Prezes Sobolewski nie spodziewa się, aby w tym roku na GPW miały pojawiać się spółki z zagranicy. – Padły one ofiarą problemów całych gospodarek krajów z naszej części Europy. Węgierski bank OTP odłożył plany debiutu, inne firmy również. Jest zainteresowanie ze strony bułgarskiego koncernu farmaceutycznego Sopharma, ale konieczne jest uregulowanie kwestii związanych z krajowymi depozytami papierów obydwu krajów – powiedział Sobolewski.
Jedna firma z Czech powinna natomiast pojawić się w drugim półroczu na platformie NewConnect. – Od początku roku na NC pojawiło się dziewięć spółek. Myślę, że w drugim półroczu powinno pojawić się ich jeszcze około drugie tyle – wyjaśnił szef GPW.

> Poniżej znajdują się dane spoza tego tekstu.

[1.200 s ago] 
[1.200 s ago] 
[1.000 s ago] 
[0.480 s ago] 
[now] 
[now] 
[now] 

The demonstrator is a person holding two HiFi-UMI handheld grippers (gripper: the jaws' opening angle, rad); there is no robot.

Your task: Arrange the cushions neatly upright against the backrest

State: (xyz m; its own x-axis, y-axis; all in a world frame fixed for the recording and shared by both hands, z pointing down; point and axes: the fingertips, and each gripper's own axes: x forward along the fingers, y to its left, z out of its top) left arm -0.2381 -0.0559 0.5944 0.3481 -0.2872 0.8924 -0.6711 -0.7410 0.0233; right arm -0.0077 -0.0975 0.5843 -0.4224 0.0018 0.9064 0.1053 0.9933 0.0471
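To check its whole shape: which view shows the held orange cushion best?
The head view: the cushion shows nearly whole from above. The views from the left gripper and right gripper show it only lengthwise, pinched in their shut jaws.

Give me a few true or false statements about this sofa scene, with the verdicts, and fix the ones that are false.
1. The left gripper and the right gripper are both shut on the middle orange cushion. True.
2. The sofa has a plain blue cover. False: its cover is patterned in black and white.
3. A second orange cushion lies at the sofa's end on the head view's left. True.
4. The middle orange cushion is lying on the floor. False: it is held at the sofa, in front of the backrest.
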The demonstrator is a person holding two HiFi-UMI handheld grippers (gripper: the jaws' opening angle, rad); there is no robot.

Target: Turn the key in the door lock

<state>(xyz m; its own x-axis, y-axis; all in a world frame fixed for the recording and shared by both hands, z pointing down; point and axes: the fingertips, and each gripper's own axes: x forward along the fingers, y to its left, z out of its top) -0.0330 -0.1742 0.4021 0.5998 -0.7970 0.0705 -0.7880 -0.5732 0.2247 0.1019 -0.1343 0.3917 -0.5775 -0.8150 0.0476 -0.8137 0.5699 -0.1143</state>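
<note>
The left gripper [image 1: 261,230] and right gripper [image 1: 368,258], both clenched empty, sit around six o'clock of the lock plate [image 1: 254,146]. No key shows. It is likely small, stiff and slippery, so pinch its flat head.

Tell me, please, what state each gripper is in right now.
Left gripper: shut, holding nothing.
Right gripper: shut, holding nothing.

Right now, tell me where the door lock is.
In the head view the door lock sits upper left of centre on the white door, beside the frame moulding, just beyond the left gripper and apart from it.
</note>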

Sobolewski odniósł się do raportu PricewaterhouseCoopers na temat europejskiego rynku IPO. Jak pisaliśmy w „Parkiecie” wczoraj, wynika z niego, że w II kwartale GPW prowadziła w Europie pod względem liczby ofert pierwotnych. Drugie miejsce, zaraz po londyńskiej giełdzie, GPW zajęła pod względem wartości przeprowadzonych IPO.
– Raport PwC pokazuje, że rynek kapitałowy to nie tylko megaoferty i wielkie spółki, ale to również mniejsze rynki i mniejsze oferty, realizowane między innymi na rynkach alternatywnych – podsumował Sobolewski.